Output exactly the lines below, starting with the line that has "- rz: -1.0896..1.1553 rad" and going on through the line that has "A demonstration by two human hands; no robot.", both included, and no other lines.

Segment Start: SUPPLIED RECORDS

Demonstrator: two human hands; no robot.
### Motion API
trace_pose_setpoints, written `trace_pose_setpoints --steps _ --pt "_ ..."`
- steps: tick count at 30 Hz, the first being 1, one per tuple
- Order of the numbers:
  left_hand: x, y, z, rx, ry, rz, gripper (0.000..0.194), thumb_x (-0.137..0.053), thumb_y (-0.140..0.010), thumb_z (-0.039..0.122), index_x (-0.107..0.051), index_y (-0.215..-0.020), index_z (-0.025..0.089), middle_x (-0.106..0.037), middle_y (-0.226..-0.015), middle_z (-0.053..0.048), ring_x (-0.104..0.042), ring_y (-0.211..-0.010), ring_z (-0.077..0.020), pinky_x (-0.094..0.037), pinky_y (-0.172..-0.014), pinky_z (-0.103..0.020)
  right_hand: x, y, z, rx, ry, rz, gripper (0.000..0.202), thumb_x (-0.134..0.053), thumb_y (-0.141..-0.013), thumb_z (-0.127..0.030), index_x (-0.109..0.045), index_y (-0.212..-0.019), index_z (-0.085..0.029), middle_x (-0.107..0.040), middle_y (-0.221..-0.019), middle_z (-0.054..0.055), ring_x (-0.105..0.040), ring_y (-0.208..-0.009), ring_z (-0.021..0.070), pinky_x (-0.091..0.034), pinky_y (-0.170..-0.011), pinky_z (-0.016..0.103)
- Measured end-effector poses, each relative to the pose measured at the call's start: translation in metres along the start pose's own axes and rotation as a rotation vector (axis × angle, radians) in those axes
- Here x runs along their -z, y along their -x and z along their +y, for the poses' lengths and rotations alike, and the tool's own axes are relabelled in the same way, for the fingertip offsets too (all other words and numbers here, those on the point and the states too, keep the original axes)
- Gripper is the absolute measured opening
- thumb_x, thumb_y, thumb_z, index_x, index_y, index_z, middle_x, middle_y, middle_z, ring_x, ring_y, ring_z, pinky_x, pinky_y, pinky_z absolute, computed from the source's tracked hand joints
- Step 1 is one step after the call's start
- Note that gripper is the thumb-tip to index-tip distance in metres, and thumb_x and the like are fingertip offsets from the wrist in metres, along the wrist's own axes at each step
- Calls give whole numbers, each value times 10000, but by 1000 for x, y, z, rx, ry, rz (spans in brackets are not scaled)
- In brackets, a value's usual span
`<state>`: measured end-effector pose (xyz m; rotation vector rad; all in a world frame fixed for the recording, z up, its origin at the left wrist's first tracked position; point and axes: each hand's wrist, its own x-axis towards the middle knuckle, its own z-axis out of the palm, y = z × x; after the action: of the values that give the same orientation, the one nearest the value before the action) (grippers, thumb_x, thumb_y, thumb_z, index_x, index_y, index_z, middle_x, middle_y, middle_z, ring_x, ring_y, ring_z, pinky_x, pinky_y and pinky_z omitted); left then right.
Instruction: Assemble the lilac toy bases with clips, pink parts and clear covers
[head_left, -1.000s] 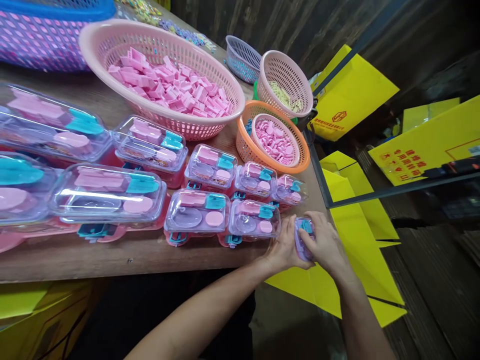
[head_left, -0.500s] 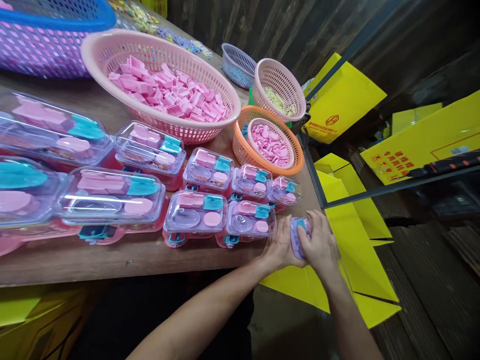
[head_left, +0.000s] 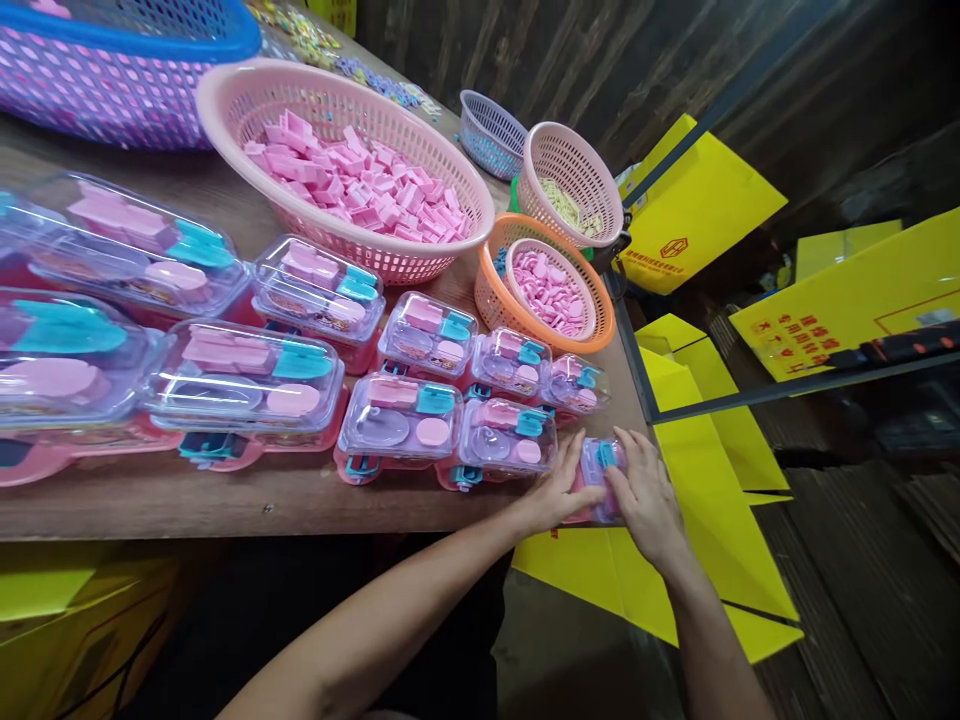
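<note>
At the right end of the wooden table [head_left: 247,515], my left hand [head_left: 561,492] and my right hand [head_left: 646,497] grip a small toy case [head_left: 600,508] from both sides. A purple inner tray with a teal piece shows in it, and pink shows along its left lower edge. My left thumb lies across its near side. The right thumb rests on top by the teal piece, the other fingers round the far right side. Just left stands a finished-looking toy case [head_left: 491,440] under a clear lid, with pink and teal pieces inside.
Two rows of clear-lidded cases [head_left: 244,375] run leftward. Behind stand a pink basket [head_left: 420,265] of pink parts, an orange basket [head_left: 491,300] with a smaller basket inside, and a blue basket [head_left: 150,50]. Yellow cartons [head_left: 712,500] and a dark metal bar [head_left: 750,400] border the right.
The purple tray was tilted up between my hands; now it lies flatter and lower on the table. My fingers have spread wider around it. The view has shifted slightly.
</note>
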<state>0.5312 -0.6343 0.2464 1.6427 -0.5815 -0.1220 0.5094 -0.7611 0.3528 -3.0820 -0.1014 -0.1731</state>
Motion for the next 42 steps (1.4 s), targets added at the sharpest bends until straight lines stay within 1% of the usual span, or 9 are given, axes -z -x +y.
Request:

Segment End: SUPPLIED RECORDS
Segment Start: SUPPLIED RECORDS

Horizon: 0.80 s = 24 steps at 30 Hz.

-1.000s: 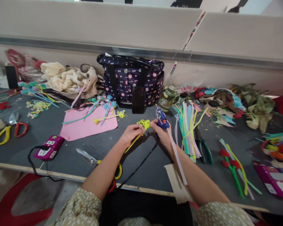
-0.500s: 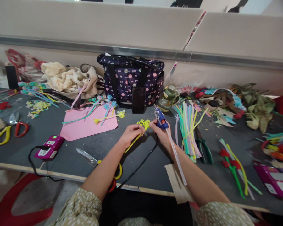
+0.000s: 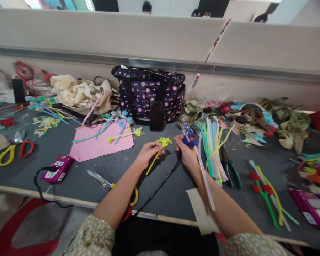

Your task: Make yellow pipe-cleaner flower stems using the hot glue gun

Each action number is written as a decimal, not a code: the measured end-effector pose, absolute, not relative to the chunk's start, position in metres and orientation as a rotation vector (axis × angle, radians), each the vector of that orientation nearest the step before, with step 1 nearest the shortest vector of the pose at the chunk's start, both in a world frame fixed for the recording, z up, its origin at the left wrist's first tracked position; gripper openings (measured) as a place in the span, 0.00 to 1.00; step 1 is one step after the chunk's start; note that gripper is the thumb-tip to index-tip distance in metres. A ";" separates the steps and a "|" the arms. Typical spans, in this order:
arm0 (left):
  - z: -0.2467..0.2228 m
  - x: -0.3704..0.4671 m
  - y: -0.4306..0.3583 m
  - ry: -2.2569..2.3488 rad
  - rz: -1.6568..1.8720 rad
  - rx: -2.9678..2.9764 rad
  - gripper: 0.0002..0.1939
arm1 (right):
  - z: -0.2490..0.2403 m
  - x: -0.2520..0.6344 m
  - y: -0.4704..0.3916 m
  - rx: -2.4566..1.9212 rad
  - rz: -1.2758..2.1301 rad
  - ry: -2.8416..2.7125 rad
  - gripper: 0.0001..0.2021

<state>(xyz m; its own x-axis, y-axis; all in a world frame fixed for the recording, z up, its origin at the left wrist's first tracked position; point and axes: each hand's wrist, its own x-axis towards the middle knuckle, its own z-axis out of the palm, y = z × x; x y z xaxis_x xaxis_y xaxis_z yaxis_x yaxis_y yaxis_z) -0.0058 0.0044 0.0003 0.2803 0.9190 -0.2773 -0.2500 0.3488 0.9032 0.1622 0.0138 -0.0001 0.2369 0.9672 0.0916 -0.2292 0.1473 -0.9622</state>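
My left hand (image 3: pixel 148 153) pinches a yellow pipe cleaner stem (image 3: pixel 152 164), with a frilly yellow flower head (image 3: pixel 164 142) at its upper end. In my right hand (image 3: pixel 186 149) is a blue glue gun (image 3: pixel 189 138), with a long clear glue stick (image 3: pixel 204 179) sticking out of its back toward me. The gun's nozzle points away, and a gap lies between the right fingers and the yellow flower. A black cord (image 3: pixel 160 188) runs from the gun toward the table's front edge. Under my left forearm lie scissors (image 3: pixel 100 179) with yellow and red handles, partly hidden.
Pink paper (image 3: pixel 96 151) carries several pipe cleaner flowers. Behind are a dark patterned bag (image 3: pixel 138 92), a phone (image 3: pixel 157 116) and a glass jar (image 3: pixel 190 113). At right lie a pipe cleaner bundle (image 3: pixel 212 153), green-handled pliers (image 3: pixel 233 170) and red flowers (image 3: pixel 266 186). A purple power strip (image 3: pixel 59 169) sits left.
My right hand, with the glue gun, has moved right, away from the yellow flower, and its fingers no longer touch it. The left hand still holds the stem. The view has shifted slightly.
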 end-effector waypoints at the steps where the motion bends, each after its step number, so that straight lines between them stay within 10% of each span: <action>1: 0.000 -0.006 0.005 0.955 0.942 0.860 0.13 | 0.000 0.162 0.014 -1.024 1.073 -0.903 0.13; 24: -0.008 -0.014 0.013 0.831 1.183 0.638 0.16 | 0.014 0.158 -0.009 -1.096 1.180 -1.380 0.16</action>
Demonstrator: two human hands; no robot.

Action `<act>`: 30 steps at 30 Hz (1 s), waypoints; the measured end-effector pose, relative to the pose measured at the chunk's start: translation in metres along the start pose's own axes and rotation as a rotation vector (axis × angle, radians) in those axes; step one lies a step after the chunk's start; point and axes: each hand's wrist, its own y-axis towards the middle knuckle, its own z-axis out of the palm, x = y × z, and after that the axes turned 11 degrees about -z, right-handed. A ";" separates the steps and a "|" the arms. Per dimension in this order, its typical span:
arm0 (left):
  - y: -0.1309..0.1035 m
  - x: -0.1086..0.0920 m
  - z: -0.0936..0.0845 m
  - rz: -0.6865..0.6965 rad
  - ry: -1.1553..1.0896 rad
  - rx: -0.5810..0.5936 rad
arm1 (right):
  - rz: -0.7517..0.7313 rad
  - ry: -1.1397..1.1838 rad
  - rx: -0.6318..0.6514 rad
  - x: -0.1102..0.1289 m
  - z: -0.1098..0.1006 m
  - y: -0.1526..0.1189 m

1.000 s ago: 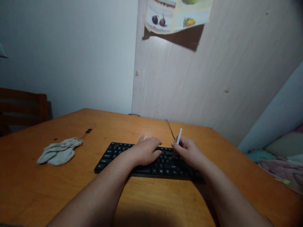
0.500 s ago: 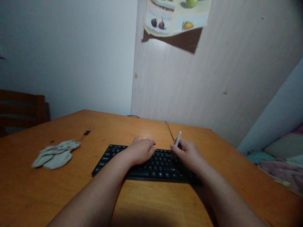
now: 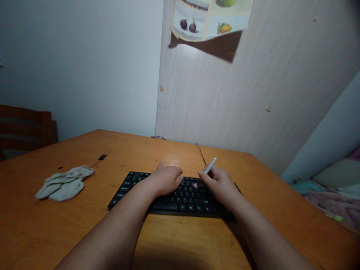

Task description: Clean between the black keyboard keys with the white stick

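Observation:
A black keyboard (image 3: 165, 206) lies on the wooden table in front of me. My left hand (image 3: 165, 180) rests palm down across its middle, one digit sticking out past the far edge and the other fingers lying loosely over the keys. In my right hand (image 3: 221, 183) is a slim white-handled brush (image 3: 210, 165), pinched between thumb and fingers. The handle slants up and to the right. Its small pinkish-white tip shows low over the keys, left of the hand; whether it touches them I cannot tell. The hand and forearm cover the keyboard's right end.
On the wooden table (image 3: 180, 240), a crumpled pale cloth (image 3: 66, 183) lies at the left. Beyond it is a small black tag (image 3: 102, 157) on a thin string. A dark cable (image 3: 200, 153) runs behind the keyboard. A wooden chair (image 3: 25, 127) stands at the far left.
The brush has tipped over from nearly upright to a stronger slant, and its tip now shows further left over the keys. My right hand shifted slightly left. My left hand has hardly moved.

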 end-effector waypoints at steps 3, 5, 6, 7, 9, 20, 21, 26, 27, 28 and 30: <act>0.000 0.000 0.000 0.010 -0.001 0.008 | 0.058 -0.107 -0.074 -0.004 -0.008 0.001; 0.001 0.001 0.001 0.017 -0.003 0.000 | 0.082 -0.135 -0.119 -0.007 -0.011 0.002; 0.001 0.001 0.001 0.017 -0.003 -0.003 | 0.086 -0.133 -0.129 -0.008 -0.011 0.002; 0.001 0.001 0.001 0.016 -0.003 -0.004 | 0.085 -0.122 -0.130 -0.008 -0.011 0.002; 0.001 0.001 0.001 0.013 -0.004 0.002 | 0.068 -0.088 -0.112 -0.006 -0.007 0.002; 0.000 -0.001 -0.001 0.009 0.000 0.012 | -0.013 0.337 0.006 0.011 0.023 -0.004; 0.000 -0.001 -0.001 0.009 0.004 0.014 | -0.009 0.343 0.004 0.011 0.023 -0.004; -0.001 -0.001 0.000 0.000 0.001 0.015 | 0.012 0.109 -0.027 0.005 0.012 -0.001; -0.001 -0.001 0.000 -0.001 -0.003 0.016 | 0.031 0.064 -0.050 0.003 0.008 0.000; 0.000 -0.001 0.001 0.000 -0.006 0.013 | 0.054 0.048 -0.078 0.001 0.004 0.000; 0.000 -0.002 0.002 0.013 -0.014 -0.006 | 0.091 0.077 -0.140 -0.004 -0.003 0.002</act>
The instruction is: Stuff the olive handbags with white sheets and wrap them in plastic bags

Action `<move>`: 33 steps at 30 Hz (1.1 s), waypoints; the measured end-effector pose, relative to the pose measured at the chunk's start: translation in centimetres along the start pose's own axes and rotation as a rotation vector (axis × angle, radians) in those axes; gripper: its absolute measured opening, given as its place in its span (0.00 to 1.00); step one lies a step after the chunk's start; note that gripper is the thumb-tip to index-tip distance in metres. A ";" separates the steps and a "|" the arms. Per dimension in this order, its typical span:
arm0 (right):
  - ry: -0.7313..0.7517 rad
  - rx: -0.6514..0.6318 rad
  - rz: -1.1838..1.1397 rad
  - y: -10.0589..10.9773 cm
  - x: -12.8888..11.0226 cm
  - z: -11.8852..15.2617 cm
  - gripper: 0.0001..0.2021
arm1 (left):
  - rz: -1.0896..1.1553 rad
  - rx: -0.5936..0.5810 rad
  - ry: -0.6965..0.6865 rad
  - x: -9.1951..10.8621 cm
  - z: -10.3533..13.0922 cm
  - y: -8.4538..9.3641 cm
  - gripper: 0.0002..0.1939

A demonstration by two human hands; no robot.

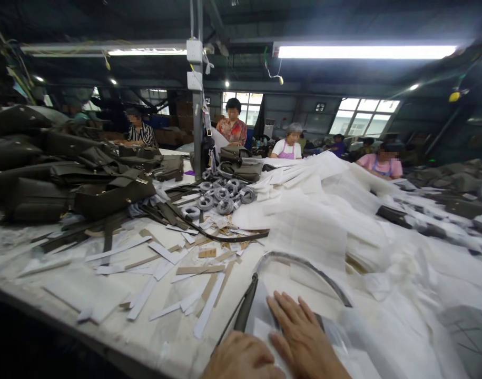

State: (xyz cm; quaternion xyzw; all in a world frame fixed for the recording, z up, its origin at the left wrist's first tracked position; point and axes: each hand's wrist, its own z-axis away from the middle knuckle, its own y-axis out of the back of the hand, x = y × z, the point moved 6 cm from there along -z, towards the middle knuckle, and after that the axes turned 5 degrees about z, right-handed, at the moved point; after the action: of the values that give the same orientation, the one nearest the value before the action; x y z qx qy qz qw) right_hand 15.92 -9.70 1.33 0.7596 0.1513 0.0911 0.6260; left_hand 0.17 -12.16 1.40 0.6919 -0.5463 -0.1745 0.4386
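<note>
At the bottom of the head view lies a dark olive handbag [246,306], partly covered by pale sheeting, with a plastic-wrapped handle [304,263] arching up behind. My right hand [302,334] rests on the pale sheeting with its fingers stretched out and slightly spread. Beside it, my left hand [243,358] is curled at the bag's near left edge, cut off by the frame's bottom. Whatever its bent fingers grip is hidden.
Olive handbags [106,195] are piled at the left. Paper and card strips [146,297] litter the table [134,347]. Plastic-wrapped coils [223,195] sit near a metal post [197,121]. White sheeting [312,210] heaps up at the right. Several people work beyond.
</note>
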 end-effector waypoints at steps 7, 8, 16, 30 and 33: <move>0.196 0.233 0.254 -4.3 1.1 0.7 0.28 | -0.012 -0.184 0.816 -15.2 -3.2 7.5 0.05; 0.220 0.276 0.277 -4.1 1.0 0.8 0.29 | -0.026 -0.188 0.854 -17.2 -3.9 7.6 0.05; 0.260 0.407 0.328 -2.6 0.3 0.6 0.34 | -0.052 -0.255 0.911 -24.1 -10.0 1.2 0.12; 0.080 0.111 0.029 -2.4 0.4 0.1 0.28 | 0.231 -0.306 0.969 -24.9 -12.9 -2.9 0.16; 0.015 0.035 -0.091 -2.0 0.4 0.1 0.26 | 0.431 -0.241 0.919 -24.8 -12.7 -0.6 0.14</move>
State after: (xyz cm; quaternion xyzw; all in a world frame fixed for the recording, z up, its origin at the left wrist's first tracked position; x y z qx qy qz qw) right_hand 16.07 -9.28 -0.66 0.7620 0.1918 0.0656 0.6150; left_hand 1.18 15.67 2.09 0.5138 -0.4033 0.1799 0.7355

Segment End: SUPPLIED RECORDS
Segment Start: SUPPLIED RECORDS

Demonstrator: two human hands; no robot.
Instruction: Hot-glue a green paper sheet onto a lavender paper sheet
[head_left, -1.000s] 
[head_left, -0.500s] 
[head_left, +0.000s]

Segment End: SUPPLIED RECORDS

SOLUTION FOR THIS PROBLEM:
  - rz: -1.0896..1.1553 rad
  - rx: -0.5936..0.5810 rad
  - ry: -0.6965..0.6865 rad
  - x: -9.1951..10.8621 cm
  - z: -10.3533..13.0922 cm
  - y: -8.4538..9.3641 cm
  - gripper: 0.0002..0.1939

A demonstration by two human hands; no robot.

With that, the answer is done.